Have you ever felt trapped before? Whether trapped in a relationship, trapped in a job, or trapped in an area or stage of life we all have experienced a sensation of being trapped. What if I told you that most likely you were trapped in your mind without even knowing it? What am I talking about? I’m referring to what’s commonly known as “thinking traps”. Thinking traps are patterns we allow our mind to stay within that impact our overall wellbeing and performance.

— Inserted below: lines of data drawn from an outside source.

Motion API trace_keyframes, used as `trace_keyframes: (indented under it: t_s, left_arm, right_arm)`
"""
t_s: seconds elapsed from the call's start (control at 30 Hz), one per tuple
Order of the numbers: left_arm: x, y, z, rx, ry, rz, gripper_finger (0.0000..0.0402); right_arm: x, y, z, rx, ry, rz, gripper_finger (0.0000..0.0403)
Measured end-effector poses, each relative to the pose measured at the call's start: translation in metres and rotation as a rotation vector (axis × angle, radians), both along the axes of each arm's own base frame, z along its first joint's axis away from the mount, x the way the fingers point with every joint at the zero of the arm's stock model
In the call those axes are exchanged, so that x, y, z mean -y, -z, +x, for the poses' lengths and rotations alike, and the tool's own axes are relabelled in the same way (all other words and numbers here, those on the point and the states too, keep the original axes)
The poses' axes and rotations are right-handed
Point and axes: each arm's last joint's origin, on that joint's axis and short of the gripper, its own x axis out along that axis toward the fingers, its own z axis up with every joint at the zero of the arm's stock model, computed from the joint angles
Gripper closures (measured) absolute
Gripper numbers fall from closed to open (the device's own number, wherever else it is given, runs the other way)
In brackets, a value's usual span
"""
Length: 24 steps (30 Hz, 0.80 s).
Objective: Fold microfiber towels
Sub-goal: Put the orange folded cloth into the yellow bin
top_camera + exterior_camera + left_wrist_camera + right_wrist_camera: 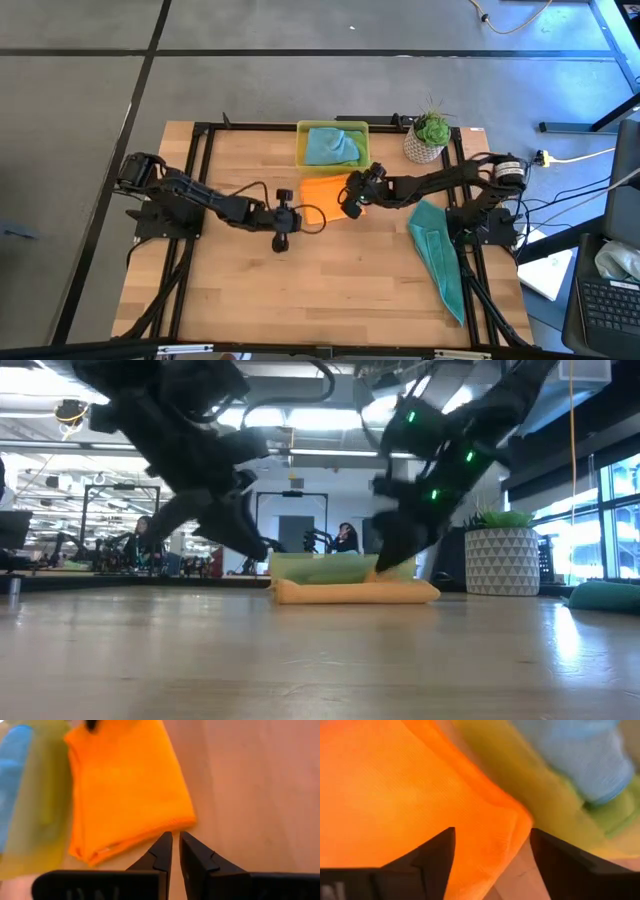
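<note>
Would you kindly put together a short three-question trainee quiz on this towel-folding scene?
1. True or false: the orange towel lies folded on the table beside the yellow tray.
2. Which gripper has its fingers spread over the orange towel? A) left gripper B) right gripper
3. Fill in: the long teal towel lies on the table's ____ side in the high view.

Key: 1 true; 2 B; 3 right.
</note>
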Motion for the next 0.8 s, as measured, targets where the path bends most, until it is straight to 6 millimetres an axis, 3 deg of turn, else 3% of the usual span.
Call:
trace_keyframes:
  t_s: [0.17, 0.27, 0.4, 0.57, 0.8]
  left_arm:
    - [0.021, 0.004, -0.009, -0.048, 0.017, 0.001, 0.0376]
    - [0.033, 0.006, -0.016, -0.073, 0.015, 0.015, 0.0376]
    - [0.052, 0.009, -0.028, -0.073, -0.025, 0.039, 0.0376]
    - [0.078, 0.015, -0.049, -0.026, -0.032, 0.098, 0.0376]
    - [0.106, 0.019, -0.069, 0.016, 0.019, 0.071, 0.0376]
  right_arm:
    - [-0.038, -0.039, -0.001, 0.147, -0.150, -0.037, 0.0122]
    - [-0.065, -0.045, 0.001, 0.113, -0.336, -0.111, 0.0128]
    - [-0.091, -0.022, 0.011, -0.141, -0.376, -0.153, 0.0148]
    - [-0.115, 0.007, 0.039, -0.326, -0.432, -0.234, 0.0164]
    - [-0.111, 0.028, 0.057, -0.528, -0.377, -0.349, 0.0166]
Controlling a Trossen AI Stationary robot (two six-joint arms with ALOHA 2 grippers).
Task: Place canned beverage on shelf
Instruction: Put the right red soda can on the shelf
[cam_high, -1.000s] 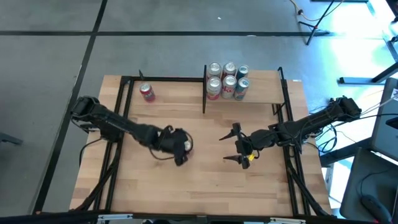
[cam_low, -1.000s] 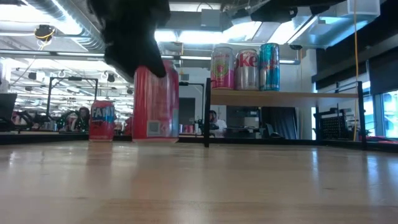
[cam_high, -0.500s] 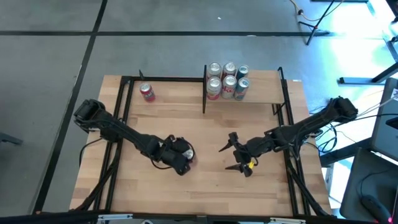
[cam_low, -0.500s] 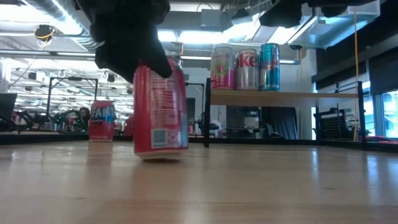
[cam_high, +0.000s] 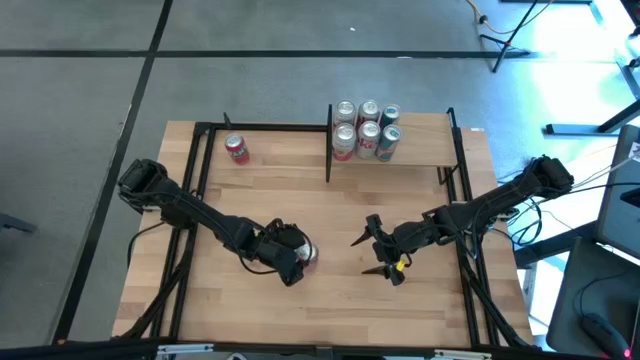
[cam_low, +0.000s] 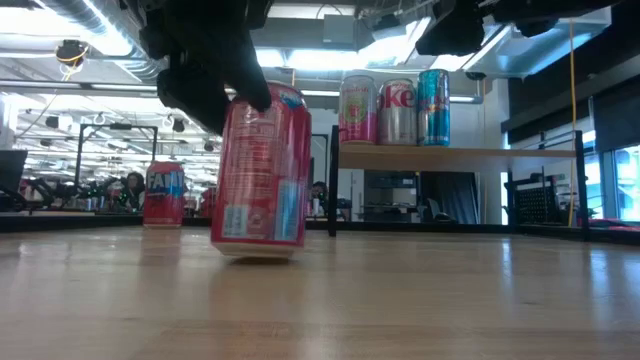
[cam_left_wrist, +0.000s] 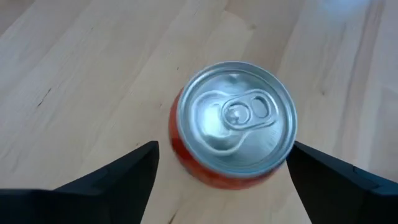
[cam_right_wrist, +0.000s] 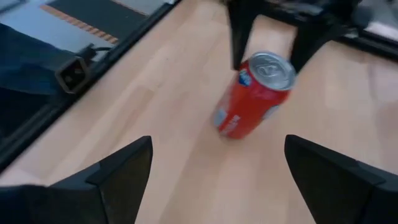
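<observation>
— What changed since a second ago?
— The left gripper let go of the red can, which tilts at table centre; its fingers are spread.
— Right gripper?
— Wide open, empty, at the can's three o'clock. A "Coke" can stands on the shelf.

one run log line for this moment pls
left pincer: open, above red can | can: tilted on table, unheld | right pincer: open, facing can | shelf: six cans | step: regrasp
</observation>
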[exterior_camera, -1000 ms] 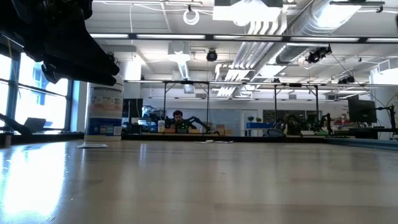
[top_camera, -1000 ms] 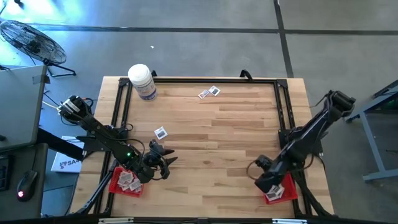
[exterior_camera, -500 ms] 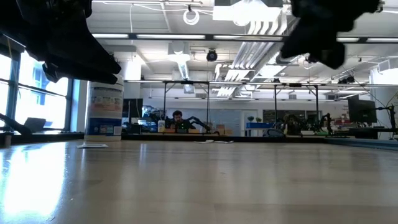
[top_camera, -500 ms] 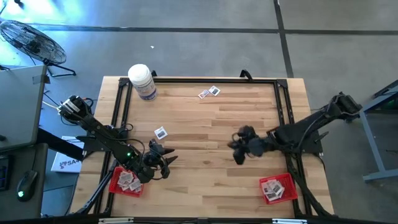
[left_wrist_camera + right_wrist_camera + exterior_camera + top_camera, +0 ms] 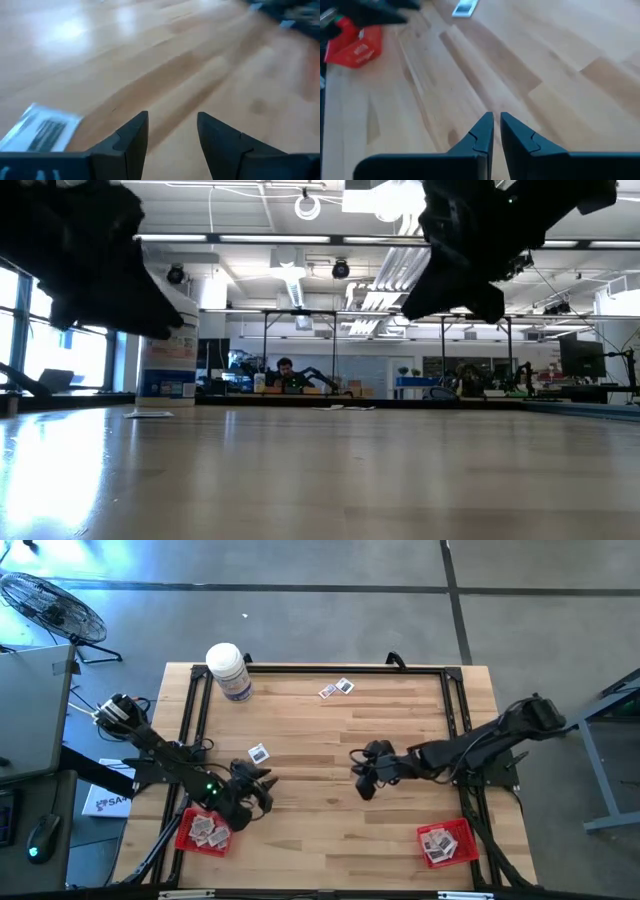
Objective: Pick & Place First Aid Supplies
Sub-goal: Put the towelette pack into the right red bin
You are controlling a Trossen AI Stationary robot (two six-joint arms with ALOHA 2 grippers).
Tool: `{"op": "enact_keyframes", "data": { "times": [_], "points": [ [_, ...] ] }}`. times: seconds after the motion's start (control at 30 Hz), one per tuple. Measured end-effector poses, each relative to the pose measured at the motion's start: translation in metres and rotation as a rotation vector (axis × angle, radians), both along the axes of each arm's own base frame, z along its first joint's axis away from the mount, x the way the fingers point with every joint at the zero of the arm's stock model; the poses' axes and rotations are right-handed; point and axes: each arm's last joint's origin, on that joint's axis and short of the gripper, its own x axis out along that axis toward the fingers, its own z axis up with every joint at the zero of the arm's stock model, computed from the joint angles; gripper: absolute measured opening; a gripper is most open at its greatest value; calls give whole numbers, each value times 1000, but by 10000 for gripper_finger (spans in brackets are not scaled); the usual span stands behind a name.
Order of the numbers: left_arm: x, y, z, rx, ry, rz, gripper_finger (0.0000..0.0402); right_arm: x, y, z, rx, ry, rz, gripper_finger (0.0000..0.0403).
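Note:
Three first aid packets lie flat on the wooden table: one (image 5: 259, 753) left of the middle, two (image 5: 337, 689) near the far edge. More packets fill a red tray (image 5: 190, 840) at the near left and a red tray (image 5: 460, 830) at the near right. My left gripper (image 5: 255, 787) hovers open just near of the single packet (image 5: 42, 131), which lies off to one side of its fingers. My right gripper (image 5: 362, 778) hangs over the table's middle, shut with only a slit between its fingertips (image 5: 496, 131) and nothing in it.
A large white bottle (image 5: 229, 671) stands at the far left corner and also shows in the low view (image 5: 168, 358). A black frame (image 5: 320, 668) runs round the table's edges. Bare wood lies between the two grippers. A person sits far off in the room behind.
My right gripper has swung from above the near right tray toward the table's middle, going left and away from the near edge, and its wrist has turned. My left gripper has crept a little toward the single packet and rolled somewhat. The packets have stayed where they were.

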Motion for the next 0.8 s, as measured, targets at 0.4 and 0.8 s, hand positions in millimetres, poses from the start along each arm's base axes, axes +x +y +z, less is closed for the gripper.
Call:
{"op": "enact_keyframes", "data": {
  "times": [0.4,0.8],
  "points": [
    [20,54,-30,-184,188,296,168,31,23,-26,3,-130,139,28],
    [26,106,-33,-226,288,491,168,23,61,-33,-46,-160,236,28]
  ]
}}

Since we talked about the power of the mind in the previous post, I thought it would be beneficial to go over some common thinking traps before we moved forward! I want to say, we all have our favorites. Personally? I mind-read and I label. It is very common for me to be in a situation and project onto someone else what they must be thinking (insert eye roll at myself here). Just recently someone was a bit short and snappy with me and my mind immediately went to “they think I’m such a burden and so annoying, ugh, I really AM annoying”. First I mind-read (they think I’m a burden) and then I labeled myself (I am annoying). In truth, I had NO idea what that person was thinking about me and maybe my behavior was annoying at the time but I don’t find myself annoying (at least most of the time).
Knowing and recognizing our common thinking traps, or cognitive distortions, is an important skill because we first have to recognize something before we can change it. I was able to evaluate my internal dialogue and challenge my thinking to make myself feel less uneasy. The key here is that I had made myself uncomfortable, nobody else did! We alone are responsible for our thoughts, behavior, and emotions, don’t give away that power by saying “they made me feel ___”! Take a look at the thinking traps below to see which ones are your most common. Don’t worry if there’s quite a few, I’m guilty of almost all of these at different points in time. Also, this is not an all-inclusive list, just some very common ones I see. You can find some great resources on thinking traps/cognitive distortions just by googling it.
Like mentioned in the last post, take a look at your common statements and find ways you can modify them in a way that works best for you. It may be something like “I didn’t do as well as I had hoped on this test” instead of “I’m a failure”. Take a deep dive into your normal patterns and see what pops up, I’d almost guarantee you’ll feel at least an iota better if you can address some of your cognitive distortions!